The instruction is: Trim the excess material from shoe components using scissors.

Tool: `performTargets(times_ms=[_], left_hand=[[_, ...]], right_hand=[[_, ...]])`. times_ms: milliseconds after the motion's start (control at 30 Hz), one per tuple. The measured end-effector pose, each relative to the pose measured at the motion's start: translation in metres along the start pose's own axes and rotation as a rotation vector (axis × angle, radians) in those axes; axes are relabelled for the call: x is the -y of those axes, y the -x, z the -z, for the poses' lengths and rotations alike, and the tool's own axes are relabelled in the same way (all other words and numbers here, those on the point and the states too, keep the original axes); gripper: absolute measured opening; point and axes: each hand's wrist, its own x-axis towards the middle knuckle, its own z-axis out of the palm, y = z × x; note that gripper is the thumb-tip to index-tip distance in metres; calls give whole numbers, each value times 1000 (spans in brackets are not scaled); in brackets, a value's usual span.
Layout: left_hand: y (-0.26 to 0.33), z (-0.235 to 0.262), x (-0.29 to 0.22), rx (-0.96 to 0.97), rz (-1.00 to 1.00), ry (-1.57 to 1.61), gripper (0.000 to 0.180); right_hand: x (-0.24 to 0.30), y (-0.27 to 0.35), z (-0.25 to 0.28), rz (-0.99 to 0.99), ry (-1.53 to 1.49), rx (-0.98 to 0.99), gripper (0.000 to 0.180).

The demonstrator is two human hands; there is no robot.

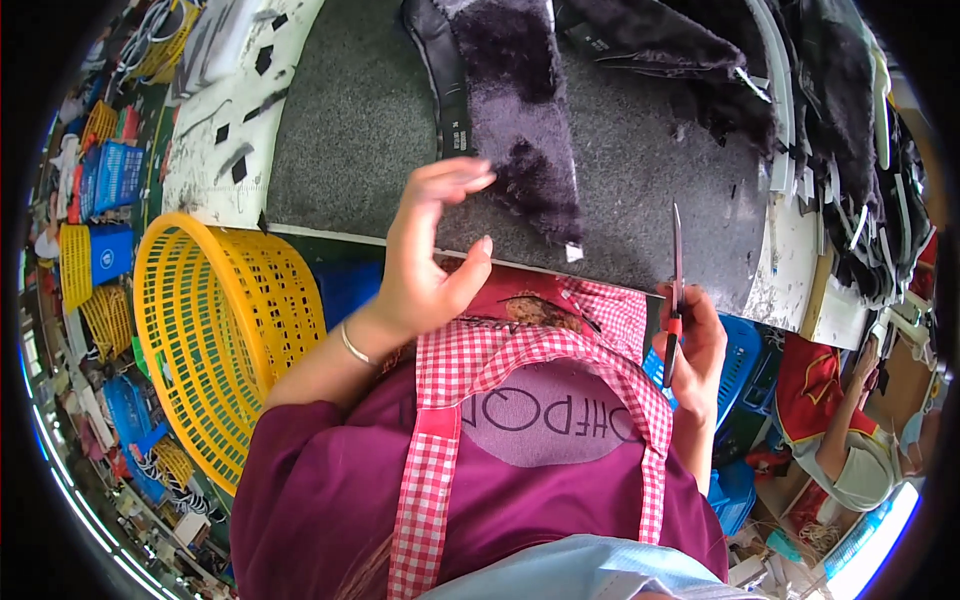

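Observation:
My left hand (425,250) is open above the near edge of a dark grey work surface (350,130), thumb and curved fingers apart with nothing between them. Just past its fingertips lies a long strip of dark purple-grey fur fabric (520,110), with a white tip at its near end. A smooth black strip with a printed patch (452,100) runs along the fabric's left side. At the table's front edge on the right, my right hand (700,345) grips a pair of scissors (677,260) with red and black handles, blades pointing away from me.
More dark fur pieces (650,40) lie at the far right, and others hang (840,110) beyond the table's right end. A yellow plastic basket (210,330) stands against the table at left. Blue crates (735,365) sit low at right, near another person (850,450).

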Motion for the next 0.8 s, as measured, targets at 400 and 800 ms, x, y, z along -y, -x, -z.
performTargets(times_ms=[400,800], left_hand=[[-5,-21,-17,70,1110,1161,46],[-29,-51,3,-21,924,1046,22]], right_hand=[[41,-11,-23,392,604,-139,58],[79,-41,-17,601,1218,-109,58]])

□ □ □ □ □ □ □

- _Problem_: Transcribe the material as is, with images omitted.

- _Solution_:
The instruction is: Trim the excess material from shoe components using scissors.

Tool: `performTargets(times_ms=[_], left_hand=[[_, ...]], right_hand=[[_, ...]])`. times_ms: milliseconds after the motion's start (control at 30 Hz), one per tuple. The measured end-effector pose, each relative to the pose measured at the motion's start: translation in metres along the start pose's own axes and rotation as a rotation vector (axis × angle, radians) in those axes; axes are relabelled for the call: x is the -y of those axes, y the -x, z the -z, for the poses' lengths and rotations alike, and the tool's own axes are relabelled in the same way (all other words and numbers here, those on the point and the states too, keep the original axes); gripper: absolute measured opening; point and axes: each hand's wrist, its own x-axis towards the middle knuckle, its own z-axis out of the palm, y = z × x; note that gripper is the thumb-tip to index-tip distance in metres; calls give whole numbers, each value times 1000 (spans in brackets are not scaled); in brackets, a value's usual span.
Layout: left_hand: y (-0.26 to 0.33), z (-0.235 to 0.262), x (-0.29 to 0.22), rx (-0.96 to 0.97), rz (-1.00 to 1.00), ry (-1.57 to 1.61), gripper (0.000 to 0.180); right_hand: x (-0.24 to 0.30), y (-0.27 to 0.35), z (-0.25 to 0.28), rz (-0.99 to 0.99), ry (-1.53 to 1.49), rx (-0.98 to 0.99), gripper (0.000 to 0.180).

The demonstrator is two human hands; there is no robot.


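Observation:
My left hand (425,250) is open above the near edge of a dark grey work surface (350,130), thumb and curved fingers apart with nothing between them. Just past its fingertips lies a long strip of dark purple-grey fur fabric (520,110), with a white tip at its near end. A smooth black strip with a printed patch (452,100) runs along the fabric's left side. At the table's front edge on the right, my right hand (700,345) grips a pair of scissors (677,260) with red and black handles, blades pointing away from me.
More dark fur pieces (650,40) lie at the far right, and others hang (840,110) beyond the table's right end. A yellow plastic basket (210,330) stands against the table at left. Blue crates (735,365) sit low at right, near another person (850,450).
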
Motion for the next 0.8 s, as measured, targets at 400 and 800 ms, x, y, z along -y, -x, -z.
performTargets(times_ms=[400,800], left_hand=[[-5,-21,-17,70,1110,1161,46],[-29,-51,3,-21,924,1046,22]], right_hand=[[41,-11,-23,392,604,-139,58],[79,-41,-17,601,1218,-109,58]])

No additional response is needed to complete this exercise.